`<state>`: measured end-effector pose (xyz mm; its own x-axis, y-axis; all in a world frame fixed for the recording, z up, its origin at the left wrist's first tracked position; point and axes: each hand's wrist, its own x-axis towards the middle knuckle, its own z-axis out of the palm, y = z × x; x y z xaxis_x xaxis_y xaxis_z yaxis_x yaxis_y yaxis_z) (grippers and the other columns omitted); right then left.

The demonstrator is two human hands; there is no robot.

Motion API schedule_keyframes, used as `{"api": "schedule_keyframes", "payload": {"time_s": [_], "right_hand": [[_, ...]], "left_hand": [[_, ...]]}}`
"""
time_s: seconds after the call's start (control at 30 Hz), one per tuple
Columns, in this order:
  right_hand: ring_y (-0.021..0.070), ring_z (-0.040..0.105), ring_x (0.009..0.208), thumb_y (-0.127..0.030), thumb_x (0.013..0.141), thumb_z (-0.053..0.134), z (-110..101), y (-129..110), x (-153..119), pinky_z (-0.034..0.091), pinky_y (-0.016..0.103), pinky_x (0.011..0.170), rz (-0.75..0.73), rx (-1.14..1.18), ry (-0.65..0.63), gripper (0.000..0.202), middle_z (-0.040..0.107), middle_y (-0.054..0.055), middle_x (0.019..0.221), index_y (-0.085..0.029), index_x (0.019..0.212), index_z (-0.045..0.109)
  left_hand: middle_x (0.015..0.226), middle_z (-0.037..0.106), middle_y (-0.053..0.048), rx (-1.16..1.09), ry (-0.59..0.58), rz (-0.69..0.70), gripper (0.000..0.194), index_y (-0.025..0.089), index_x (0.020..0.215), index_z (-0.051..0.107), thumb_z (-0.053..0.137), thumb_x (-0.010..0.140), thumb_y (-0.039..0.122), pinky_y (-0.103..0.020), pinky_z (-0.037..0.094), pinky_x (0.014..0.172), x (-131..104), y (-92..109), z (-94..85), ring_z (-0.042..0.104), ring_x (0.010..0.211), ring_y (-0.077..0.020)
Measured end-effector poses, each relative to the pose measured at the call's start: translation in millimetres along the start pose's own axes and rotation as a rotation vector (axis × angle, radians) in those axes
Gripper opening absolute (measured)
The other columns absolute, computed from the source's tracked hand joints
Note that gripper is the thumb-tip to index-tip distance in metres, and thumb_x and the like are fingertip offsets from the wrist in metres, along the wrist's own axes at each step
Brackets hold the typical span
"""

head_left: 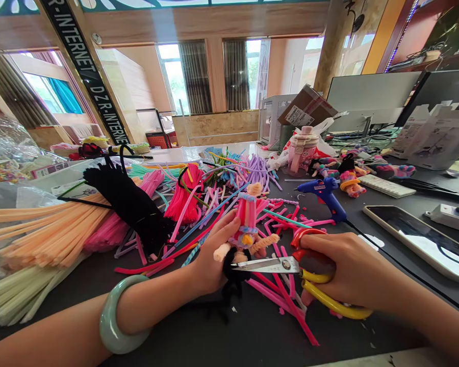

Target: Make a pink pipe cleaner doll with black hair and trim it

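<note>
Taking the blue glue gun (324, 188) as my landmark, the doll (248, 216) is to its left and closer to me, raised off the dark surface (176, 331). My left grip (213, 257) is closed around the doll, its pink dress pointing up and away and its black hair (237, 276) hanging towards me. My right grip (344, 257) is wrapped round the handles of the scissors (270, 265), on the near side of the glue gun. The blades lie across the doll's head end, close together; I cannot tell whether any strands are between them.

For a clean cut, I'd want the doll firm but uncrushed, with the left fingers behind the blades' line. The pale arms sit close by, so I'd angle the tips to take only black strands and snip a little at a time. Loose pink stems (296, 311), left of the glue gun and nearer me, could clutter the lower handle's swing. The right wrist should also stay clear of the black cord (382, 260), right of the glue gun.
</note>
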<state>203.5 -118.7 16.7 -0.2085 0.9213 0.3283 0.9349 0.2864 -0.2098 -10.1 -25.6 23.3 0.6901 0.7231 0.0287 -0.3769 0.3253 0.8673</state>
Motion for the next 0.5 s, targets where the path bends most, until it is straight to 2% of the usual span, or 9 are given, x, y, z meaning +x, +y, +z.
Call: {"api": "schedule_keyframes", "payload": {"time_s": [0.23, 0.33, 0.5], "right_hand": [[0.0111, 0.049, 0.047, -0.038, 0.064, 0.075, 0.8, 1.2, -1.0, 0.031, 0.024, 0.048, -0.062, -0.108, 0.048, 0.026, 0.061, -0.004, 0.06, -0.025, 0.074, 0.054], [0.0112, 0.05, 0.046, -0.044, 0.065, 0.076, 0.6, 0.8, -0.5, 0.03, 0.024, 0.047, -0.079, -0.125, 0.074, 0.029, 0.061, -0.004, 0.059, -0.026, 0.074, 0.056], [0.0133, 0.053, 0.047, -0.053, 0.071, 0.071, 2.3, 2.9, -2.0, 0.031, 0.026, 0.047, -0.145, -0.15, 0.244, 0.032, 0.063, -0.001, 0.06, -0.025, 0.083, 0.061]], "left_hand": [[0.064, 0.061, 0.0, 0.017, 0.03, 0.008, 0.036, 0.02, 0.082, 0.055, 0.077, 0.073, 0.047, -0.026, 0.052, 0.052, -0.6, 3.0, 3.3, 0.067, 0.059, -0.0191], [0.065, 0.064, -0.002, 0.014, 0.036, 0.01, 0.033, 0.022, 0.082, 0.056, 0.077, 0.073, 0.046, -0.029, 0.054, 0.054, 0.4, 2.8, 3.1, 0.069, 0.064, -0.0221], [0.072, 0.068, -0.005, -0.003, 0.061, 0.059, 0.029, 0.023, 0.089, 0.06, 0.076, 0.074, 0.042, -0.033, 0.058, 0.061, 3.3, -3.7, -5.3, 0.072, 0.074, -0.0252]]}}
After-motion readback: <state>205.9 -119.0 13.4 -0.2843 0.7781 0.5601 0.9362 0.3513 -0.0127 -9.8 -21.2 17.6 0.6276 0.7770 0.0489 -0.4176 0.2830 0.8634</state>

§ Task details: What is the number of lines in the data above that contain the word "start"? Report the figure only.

§ Answer box: 2